(PROBLEM STATEMENT) Copy each line that contains the string "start", taking them from the material.

══════════

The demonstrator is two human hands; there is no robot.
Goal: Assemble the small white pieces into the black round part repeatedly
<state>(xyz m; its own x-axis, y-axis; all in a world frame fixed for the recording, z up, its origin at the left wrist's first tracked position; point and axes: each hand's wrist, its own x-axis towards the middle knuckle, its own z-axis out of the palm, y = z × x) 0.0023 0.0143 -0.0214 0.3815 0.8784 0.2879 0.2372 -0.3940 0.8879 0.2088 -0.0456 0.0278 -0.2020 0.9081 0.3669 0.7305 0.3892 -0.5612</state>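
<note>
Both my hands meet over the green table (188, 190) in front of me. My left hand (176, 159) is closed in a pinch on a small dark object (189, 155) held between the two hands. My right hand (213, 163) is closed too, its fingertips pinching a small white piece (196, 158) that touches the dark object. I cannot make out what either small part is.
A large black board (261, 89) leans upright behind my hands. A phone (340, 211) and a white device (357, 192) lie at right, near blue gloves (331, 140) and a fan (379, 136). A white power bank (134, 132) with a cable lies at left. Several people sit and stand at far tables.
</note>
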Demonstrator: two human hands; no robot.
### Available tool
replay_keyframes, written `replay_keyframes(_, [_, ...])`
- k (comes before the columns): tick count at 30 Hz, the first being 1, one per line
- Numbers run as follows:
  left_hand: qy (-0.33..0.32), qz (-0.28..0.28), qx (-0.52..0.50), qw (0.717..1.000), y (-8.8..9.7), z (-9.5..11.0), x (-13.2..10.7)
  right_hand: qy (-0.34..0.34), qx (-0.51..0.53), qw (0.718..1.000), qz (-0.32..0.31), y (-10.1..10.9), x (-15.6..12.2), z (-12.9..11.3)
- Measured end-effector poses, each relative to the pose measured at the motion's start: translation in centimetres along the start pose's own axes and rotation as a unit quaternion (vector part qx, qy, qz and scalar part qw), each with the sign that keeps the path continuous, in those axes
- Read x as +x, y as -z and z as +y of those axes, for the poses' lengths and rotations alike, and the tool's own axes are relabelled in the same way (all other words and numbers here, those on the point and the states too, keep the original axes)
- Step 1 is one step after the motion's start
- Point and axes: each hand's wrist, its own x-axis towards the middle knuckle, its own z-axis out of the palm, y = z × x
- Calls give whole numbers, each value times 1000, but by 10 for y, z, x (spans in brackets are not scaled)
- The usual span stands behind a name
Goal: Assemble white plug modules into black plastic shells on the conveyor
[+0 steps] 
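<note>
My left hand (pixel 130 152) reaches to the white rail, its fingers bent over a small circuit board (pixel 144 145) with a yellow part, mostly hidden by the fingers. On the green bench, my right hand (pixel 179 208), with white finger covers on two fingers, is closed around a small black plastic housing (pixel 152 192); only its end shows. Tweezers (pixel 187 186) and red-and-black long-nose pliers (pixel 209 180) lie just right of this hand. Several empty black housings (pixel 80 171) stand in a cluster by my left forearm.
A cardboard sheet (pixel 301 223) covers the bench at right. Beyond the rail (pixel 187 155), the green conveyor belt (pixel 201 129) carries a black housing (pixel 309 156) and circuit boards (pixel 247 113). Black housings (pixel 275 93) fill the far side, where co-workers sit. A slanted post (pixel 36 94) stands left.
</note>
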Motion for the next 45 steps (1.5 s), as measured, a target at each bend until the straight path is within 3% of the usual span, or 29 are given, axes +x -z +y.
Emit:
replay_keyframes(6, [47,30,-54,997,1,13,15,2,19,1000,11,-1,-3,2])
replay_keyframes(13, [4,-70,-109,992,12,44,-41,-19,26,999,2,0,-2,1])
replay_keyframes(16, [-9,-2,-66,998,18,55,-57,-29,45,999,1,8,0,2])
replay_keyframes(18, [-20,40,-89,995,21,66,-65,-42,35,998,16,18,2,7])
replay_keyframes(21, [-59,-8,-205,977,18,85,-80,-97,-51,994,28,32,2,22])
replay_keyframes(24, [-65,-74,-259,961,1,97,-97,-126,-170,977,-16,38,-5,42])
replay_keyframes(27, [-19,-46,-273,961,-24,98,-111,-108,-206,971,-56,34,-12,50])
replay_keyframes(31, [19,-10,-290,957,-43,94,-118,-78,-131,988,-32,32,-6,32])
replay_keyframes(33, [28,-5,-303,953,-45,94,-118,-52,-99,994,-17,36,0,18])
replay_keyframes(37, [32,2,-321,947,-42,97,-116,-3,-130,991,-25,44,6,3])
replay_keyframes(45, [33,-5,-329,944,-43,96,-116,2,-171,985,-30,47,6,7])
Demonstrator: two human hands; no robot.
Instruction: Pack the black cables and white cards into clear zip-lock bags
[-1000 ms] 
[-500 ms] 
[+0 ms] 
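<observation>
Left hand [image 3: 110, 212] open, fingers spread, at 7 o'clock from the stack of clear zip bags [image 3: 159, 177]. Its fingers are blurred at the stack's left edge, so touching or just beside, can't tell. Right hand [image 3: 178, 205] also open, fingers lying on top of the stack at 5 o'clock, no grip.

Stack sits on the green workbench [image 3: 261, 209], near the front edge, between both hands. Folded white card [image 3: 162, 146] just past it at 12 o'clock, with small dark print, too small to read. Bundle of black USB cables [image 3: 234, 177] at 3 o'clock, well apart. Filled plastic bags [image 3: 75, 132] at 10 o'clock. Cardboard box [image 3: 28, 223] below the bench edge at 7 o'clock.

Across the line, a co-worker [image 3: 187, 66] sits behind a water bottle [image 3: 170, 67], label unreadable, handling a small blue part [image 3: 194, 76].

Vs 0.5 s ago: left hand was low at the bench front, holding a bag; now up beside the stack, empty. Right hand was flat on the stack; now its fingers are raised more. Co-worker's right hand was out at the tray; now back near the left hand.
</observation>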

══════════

(REPLY TO THE TASK)
- Measured end-effector poses, each relative to the pose measured at the motion's start: translation in centimetres along the start pose's own axes and rotation as a unit quaternion (vector part qx, qy, qz and scalar part qw), each with the sign that keeps the path continuous, in those axes
- Step 1 is one step after the motion's start

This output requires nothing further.